For my first project with Reinforcement Learning (RL), I wanted to pick a problem that could use straightforward approaches yet was not trivial to design. I wanted to use a full-state (or table-lookup) approach instead of a function-approximation (such as neural network) approach. I also wanted to have a deterministic and fully-observable environment (i.e. I wanted actions to have predictable results, and I wanted just a single agent in the environment.)

The Race Car problem I chose to tackle is simply an agent that can drive through a given racetrack in an optimal manner (i.e. taking the least amount of time to complete the loop). I initially didn’t believe I could tackle this with a table-lookup approach but upon looking at the numbers I realized I could condense it to a manageable number of states and still have a good outcome.

States and Actions

In order to keep the state-space to a manageable size, the main concession I made was to have only 28 x 5 locations on the race track. More specifically, the driver/agent was allowed to take an action (such as steering) at only 28 different “junctures” along the race track (points of progress along the track), each of which was split into 5 “lanes”.

At each of these 140 locations, the car’s instantaneous state was allowed to be at one of 3 “speeds” (i.e., 1, 2 or 3) and facing one of 20 directions (i.e. 0, 18, 36, … 342 degrees). So the total number of car states was 8400.

At each of these 8400 car states, the driver/agent was allowed to choose an action consisting of one of 3 accelerations (i.e. -1, 0 or +1) and one of 3 steerings (left, straight, right).

So, in all, I had to deal with 75,600 states and I suspected that a lot of those states would  never need to be visited (e.g. most of the directions faced at a given location), thereby making a full-state (table-lookup) solution tractable.

Environment and Rewards

I started off with a simple circular race track, with the 28 “junctures” (or action points) distributed evenly around the track (one at every 12.8 degrees), the width of each juncture evenly split into 5 lanes.

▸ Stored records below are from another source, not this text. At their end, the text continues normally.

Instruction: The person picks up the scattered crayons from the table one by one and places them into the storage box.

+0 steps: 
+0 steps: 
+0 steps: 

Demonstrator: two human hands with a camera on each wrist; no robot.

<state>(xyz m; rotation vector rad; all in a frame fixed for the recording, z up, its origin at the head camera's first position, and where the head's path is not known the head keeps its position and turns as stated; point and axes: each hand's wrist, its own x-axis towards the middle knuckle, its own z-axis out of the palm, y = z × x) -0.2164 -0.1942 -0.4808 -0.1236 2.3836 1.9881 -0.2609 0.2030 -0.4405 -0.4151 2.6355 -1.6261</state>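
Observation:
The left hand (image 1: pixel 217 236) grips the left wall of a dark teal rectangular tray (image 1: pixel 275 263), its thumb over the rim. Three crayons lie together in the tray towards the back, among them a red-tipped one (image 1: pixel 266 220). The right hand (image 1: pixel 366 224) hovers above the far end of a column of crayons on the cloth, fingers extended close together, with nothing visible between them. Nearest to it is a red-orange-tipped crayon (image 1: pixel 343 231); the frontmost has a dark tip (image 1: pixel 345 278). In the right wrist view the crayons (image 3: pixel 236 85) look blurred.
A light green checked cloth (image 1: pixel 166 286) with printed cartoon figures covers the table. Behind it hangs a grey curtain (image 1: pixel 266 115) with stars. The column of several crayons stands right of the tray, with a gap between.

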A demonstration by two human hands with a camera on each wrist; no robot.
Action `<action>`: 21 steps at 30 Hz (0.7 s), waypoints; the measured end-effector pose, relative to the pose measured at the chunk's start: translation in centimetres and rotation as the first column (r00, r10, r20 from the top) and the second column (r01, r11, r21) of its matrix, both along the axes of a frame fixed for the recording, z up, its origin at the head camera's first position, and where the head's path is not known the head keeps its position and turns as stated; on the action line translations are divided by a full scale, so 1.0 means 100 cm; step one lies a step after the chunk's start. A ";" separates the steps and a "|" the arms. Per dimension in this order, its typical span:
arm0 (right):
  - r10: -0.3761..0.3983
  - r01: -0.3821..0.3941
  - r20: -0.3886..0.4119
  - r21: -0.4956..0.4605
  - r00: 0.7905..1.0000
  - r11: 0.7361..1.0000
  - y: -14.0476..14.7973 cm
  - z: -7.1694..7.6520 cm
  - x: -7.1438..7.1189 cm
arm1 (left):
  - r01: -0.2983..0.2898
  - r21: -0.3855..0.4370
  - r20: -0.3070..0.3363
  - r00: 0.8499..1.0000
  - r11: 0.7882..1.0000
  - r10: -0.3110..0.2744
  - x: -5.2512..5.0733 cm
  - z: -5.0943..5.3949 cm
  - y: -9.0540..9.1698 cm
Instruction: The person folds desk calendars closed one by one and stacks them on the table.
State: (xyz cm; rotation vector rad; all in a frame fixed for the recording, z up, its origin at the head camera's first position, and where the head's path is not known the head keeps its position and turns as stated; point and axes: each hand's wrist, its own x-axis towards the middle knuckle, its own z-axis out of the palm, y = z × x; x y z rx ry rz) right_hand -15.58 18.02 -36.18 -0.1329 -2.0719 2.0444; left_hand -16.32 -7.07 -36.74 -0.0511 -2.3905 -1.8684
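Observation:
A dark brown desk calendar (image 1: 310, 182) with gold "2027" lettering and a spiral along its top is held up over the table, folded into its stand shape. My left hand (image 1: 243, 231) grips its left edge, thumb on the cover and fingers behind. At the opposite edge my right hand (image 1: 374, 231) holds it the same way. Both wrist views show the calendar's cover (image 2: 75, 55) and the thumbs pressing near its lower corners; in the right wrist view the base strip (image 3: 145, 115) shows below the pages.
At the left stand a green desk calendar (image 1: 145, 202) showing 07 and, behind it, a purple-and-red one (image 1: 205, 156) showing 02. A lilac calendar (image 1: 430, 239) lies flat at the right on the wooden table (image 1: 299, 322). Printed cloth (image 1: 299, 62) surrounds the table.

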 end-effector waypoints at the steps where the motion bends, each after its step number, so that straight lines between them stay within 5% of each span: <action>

The “environment” simulates the actual physics of the game, keeping track of the precise (floating-point) location and velocity of the car, and is responsible for incrementing time-steps, “moving” the car between junctures, and for determining whether the car is still within the borders or whether it has crossed the finish line.

The environment also handles the mapping/approximating of these physical quantities into states for the driver’s benefit.

The environment is responsible for handing out rewards for the outcome of the chosen action. Defining the rewards was surprisingly important as well as tricky to get right. There are many options with different pros and cons but I ended up going with this:

• Each time step (of car movement) earned a -1 reward.
• Each juncture reached (“milestone”) earned a +10 reward.
• The end of episode (car crash or finish line) earned a “progress” reward (i.e. 5000 * percentage of track completed)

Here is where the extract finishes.